En sortant de la gare ferroviaire de Belgrade, on se dirige tout naturellement vers la vieille ville. En empruntant la rue Nemanjina, on aperçoit quelques immeubles non reconstruits depuis les bombardements de l'OTAN en 1999. Puis les années noires de la ville et le symbole qu'elle a incarné disparaissent au rythme des pas. Belgrade, loin des projecteurs, bout nuit et jour. C'est un condensé de vitalité et de...normalité.
Elle invite à lire un journal le dimanche sur un banc à Kalemegdan, l'un des parcs favoris des Belgradois. Elle pousse à s'extraire de la lecture par moments, immortaliser les scènes les plus simples du quotidien.

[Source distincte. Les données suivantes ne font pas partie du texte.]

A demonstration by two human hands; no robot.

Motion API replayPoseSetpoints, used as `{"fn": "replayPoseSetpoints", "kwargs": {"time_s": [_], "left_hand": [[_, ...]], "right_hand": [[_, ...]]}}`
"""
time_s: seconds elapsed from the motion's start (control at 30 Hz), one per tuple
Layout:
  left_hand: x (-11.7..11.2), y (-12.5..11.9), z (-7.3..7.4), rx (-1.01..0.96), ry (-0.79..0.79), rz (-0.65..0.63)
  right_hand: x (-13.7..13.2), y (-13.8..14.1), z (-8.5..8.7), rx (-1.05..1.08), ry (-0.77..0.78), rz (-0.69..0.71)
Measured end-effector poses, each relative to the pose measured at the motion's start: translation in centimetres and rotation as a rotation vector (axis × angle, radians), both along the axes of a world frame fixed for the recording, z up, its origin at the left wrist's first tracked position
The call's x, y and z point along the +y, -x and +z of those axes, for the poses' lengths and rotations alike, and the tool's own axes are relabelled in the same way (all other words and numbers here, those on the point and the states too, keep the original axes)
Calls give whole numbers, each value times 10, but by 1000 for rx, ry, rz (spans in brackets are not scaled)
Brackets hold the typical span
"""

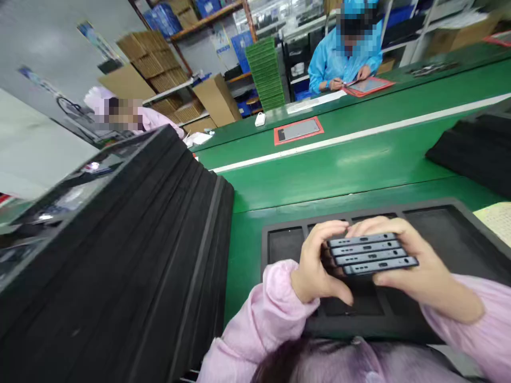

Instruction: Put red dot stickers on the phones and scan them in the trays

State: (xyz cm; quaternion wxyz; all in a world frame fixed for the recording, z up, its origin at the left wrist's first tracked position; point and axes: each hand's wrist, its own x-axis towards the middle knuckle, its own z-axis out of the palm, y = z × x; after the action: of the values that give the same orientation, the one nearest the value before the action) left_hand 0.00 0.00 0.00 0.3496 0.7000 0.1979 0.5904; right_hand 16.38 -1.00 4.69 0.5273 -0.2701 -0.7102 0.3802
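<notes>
Right above the tray (451, 234), a person in pink sleeves has four phones (373, 254) stacked flat, their port edges turned toward the camera. The right hand (419, 258) grips the stack at its right end, its thumb along the lower phone and its fingers bent over the far side. The left hand (319, 260) curves around the left end with its thumb spread wide from its fingers and apart from the stack; whether those fingers touch the phones, one cannot tell.

Divided into shallow compartments, the tray lies on a green bench (247, 255). To its left rises a tall black pile (171, 266), with loose items on top. At the tray's right edge lies a yellowish sheet (497, 218), and beyond its far right corner sits a black stack (475, 149).

Straight beyond the tray, past a white strip (351, 137), a red mat (276, 137) bears a grey panel (301, 129), with a small white object (260, 119) just beside it. Farther beyond the tray, a co-worker in blue (347, 53) has both hands at another red mat (388, 83). Far beyond its left side are a co-worker in pink (155, 117), cartons (217, 101) and green crates (265, 72).
</notes>
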Motion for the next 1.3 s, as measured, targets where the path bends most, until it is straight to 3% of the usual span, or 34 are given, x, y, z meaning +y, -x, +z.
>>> {"fn": "replayPoseSetpoints", "kwargs": {"time_s": [0.13,0.27,0.4,0.63,1.3], "left_hand": [[-14,7,-25,58,-21,91],[-24,14,-34,193,-91,94],[-28,13,-35,166,-168,157],[-28,11,-30,165,-255,97],[-32,11,-33,169,-283,109]], "right_hand": [[-20,13,-20,-32,5,-52],[-31,16,-29,-50,14,-15],[-38,12,-31,-53,-13,28],[-44,5,-33,-99,-75,75],[-48,0,-36,-155,-100,122]]}}
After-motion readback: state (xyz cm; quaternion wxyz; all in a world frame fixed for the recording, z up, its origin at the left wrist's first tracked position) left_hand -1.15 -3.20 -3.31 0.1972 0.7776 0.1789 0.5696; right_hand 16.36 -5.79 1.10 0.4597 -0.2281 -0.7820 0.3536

Elle incite à manger une « Viršla », sorte de hot-dog local, sur une terrasse de la Rue piétonne Knez Mihajlov. A échanger quelques mots avec le serveur, qui demande illico d'où vient notre accent. La discussion s'amorce vraiment au moment où on lui répond que l'on est originaire de Bosnie-Herzégovine.
- Mais tu n'as pas vraiment un accent de Bosnie.
-C'est que je vis en Suisse depuis longtemps. Ca doit être l'influence du français.
- Ah, tu es en Suisse depuis les événements? (En serbe, il dit « Otkako se zakuhalo », littéralement: « depuis que ça a commencé à cuire»). Tu viens d'où exactement?
- Une petite ville. Vitez. C'est à côté de Travnik, je ne sais pas si vous connaissez. »
- Bien sûr, qui ne connaît pas les Chroniques de Travnik! -(Un roman d'Ivo Andrić, prix Nobel en 1961).- Mais j'y ai aussi voyagé. J'ai fait le tour de la Bosnie en vélo. Avec, en poche, ce que seraient 200 euros aujourd'hui. J'allais aussi skier tous les hivers à la Jahorina. (une montagne au-dessus de Sarajevo, où ont eu lieu les Jeux Olympiques en 1984). J'avais des amis partout en ex-Yougoslavie. J'aimerais bien les revoir. Mais les temps ont changé. Et puis, on ne fait rien aujourd'hui avec 200 euros. J'en gagne 300.
Belgrade démaquillée. Energique, pages noires peu évoquées. Puis le surgissement progressif de quelques paroles récurrentes chez ses interlocuteurs. Un mélange de nostalgie réaliste et de situation socio-économique alarmante. Dès qu'on s'attarde.